Melissa B. Brisman, a lawyer in Park Ridge, N.J., whose three children were birthed by surrogates, specializes in such arrangements, helping to secure about 300 surrogates a year for people who cannot conceive or carry a child. The intended parents may provide their own eggs and sperm or those of a donor. In addition to heterosexual couples, her clients include gay male couples, single men and single women.
Surrogate qualifications differ slightly by agency, but Ms. Brisman’s criteria are typical: The carrier must be between the ages of 21 and 44, must be a nonsmoker, must live in the United States and must have given birth to at least one child. She said that laws prohibit acceptance of surrogates from Michigan, New Hampshire, New Jersey, New York, Washington and the District of Columbia.

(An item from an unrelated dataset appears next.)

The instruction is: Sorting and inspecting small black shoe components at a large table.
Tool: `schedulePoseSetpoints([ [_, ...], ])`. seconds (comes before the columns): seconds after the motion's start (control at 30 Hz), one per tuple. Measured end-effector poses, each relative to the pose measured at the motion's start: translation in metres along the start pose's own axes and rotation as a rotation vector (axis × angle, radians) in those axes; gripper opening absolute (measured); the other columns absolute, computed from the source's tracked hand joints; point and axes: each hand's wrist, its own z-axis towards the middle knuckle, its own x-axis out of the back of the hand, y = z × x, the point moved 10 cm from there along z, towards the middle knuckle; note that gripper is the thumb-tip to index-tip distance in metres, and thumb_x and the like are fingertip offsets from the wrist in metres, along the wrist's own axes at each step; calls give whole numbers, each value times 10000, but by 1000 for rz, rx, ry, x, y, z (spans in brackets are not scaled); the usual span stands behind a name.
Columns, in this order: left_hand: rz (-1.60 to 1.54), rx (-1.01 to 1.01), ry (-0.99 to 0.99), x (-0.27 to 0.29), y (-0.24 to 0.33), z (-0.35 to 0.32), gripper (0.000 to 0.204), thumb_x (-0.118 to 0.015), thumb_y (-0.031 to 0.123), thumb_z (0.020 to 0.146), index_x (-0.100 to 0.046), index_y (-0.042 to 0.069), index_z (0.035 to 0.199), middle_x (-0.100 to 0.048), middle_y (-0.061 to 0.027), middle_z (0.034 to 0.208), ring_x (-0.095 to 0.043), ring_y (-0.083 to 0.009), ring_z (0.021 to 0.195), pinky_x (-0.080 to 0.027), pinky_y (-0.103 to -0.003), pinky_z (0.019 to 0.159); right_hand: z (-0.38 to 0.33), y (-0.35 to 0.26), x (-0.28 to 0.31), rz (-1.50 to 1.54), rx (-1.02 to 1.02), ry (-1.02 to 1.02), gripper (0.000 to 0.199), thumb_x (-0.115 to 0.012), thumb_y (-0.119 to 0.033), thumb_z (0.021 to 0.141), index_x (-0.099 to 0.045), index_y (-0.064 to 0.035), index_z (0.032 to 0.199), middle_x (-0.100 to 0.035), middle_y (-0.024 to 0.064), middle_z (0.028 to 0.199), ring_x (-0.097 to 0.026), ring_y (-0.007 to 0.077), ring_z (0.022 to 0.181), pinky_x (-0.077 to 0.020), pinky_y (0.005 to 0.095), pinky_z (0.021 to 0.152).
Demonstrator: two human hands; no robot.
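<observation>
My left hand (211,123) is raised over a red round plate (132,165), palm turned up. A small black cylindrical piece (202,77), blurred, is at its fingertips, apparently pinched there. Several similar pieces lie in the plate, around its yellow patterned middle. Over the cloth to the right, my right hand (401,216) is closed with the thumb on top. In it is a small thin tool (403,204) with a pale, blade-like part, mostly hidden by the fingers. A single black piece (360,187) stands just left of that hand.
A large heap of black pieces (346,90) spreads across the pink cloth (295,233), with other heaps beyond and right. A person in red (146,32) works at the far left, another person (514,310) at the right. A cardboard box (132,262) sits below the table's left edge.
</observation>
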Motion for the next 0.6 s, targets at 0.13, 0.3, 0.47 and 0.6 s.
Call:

Ohio, where the Parker-Broderick twins were born, is “a very popular state for gestational carriers,” Ms. Brisman said in an interview. “In Ohio, you can get the commissioning couple on the birth certificate even if a donor egg was used.
“People don’t become gestational carriers as a way of making money,” she continued. “Rather, their motives are altruistic.” Furthermore, she has written, “most carriers enjoy being pregnant and are emotionally rewarded by the experience of helping an infertile couple realize their dreams of becoming parents.”
Mrs. MacPhee said that for her, surrogacy was a transformative and fulfilling experience that “has had a profound effect on how I view myself as a person and has resulted in a closer relationship with my children and my husband as well. It has helped me realize what is most meaningful in life.”